Among two dozen other candidates, the one most likely to make it into a runoff with Al Sebsi is incumbent interim president Munsif Marzouki, a veteran rights activist who was once imprisoned by the old regime and is a symbol of the revolution.

Tunisia’s presidential election represents the final phase in a torturous and difficult transition to democracy since Tunisians overthrew Bin Ali in January 2011 — sparking the Arab Spring protests that ousted autocrats across the Middle East. Tunisia’s post-dictatorship era has been marked by social unrest, terrorist attacks and political wrangling.

However, Tunisia is also alone among the Arab Spring countries to keep its democratic transition on track, and the often intransigent political parties have always found a way to reach consensus.

In January 2014, the Islamist-dominated constitutional assembly, an elected body, passed a new constitution described as the most progressive in the Arab world, paving the way for legislative elections in October that resulted in a victory for opposition secular parties.

While political disputes have been settled by rival militias in neighboring Libya or a military overthrow of the government in Egypt, Tunisia’s politicians have managed to keep their arguments within the framework of the political process.

Tunisia’s new president will serve for five years and manage defence and foreign affairs. With neither Al Sebsi nor Marzouki polling near the 50 per cent needed to win outright, the contest is likely go to a runoff set for December 28.

Al Sebsi, who turns 88 next week, has about 32 per cent support in the most recent polls. He draws his appeal from alarm over the disorder that has reigned since the revolution, and fear the Islamists may roll back the country’s progressive heritage in education and women’s rights.

Staying on the sidelines is the powerful moderate Islamist Al Nahda Party which has refused to run or endorse a candidate “to avoid deepening polarisation or dividing the country,” accord to a recent statement by leader Rashid Gannoushi.

The statement also noted the “increase in zeal and rivalry which has in some cases led to the hostile discourse, verbal attacks and fear-mongering.”

Supporters of Al Sebsi and his party Nida Tunis — Tunisia’s Call — claim that those backing Marzouki have resorted to attacks and thuggery.

One candidate, former central bank governor Mustafa Kamel Nabli, quit the race denouncing a “climate of violence and terror” after attacks on his campaign bus which he linked to Marzouki supporters.

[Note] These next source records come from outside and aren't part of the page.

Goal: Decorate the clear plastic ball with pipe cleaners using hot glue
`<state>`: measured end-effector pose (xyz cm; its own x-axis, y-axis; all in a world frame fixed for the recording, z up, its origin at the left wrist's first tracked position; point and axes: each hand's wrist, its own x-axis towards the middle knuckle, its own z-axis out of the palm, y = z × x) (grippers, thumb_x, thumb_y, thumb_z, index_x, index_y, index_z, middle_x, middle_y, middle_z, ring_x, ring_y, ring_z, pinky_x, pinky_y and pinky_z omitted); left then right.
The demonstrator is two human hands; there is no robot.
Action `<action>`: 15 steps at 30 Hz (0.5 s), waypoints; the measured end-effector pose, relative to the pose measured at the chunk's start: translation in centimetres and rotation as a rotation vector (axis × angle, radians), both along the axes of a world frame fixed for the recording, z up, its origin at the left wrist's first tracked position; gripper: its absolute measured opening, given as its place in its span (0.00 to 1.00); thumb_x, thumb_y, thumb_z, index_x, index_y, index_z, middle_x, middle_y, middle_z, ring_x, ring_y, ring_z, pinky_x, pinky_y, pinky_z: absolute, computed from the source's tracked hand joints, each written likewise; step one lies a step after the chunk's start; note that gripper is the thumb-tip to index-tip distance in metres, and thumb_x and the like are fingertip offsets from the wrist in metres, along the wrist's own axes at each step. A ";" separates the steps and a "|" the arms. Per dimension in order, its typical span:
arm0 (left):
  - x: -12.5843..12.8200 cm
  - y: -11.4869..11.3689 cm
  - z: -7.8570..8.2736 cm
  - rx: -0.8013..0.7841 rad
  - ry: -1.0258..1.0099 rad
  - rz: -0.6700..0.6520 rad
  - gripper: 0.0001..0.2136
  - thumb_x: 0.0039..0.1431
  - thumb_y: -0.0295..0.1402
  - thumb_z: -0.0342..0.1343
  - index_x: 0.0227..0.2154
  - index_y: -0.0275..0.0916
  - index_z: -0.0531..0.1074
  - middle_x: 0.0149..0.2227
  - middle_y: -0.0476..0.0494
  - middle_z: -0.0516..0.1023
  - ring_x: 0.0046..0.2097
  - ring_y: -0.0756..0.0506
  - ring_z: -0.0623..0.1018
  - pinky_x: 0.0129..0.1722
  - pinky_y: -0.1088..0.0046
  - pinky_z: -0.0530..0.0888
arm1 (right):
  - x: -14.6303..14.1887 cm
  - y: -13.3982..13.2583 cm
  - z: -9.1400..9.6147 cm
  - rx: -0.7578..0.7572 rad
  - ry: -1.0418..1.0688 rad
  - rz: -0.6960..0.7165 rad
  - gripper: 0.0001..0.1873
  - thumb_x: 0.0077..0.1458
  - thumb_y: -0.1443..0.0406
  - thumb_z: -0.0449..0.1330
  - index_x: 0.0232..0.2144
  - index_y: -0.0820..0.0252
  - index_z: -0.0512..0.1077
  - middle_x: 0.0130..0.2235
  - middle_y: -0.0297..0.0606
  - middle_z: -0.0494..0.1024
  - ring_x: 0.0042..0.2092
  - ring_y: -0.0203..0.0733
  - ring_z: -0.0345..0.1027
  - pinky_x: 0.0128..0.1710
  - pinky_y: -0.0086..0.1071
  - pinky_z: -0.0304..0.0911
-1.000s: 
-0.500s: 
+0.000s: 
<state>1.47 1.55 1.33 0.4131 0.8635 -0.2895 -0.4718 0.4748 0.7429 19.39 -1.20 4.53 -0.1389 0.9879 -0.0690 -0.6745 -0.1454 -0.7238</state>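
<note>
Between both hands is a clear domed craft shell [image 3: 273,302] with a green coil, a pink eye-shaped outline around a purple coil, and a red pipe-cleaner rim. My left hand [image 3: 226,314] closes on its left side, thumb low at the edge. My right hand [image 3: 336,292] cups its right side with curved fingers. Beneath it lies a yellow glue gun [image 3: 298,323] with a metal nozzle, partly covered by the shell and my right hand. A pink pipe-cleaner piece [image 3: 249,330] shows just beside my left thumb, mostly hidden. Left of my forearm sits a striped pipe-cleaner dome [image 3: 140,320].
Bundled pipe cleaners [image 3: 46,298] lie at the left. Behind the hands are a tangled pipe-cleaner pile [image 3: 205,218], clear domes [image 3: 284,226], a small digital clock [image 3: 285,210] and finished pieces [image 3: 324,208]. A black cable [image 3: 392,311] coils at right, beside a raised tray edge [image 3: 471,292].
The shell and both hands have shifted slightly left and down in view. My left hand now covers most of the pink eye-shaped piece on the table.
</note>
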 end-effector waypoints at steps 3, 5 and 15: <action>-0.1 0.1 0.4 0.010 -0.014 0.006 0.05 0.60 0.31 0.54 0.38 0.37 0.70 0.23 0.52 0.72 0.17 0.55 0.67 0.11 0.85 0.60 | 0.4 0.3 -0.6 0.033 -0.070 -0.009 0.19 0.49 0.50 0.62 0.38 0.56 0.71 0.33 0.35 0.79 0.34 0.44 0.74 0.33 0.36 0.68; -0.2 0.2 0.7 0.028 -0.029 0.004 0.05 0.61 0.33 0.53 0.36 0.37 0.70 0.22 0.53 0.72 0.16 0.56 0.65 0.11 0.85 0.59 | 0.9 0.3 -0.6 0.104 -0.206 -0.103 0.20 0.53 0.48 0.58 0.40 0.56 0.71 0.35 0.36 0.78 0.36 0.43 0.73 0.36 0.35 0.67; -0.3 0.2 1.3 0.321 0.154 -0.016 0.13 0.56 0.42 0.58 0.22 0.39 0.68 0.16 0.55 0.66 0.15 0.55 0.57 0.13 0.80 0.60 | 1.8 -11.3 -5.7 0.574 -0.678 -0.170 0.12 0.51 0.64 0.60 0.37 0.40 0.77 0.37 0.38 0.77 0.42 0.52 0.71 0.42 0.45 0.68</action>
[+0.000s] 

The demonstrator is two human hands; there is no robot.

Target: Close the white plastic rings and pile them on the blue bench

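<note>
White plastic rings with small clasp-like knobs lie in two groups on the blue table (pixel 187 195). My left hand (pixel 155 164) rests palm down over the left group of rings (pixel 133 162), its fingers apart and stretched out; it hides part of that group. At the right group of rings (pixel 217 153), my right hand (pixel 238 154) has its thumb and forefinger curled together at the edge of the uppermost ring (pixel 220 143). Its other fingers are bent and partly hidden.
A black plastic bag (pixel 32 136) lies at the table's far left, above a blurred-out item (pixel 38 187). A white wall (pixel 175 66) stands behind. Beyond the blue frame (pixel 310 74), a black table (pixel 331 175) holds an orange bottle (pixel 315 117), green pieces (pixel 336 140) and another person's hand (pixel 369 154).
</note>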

Meanwhile, Marzouki, a secularist who also enjoys support from Islamists, has been warning against the return of the former regime in the form of Al Sebsi — who served in the government of Bin Ali and Tunisia’s other post-independence president, Habib Bourguiba. He calls former officials of the dictatorship “taghout” or oppressors.

Marzouki has been playing on fears that an Al Sebsi victory could augur a return of the one-party state, since his party took the largest number of seats — nearly 38 per cent — in parliament after October’s election.

Nida Tunis also includes many members of Bin Ali’s old ruling party and has revived their patronage networks in the countryside to gain votes.

A possible dark horse for the runoff is Hamma Hammami, the leader of the left-wing Popular Front coalition. The movement is popular in the poorer south and is one of the only ones addressing the plight of Tunisia’s poor, who have been battered by soaring inflation of around 6 per cent.

“If the next government does not in the first few weeks take urgent measures to address this problem,” Hammami said recently, “there risks being a social explosion in the country.”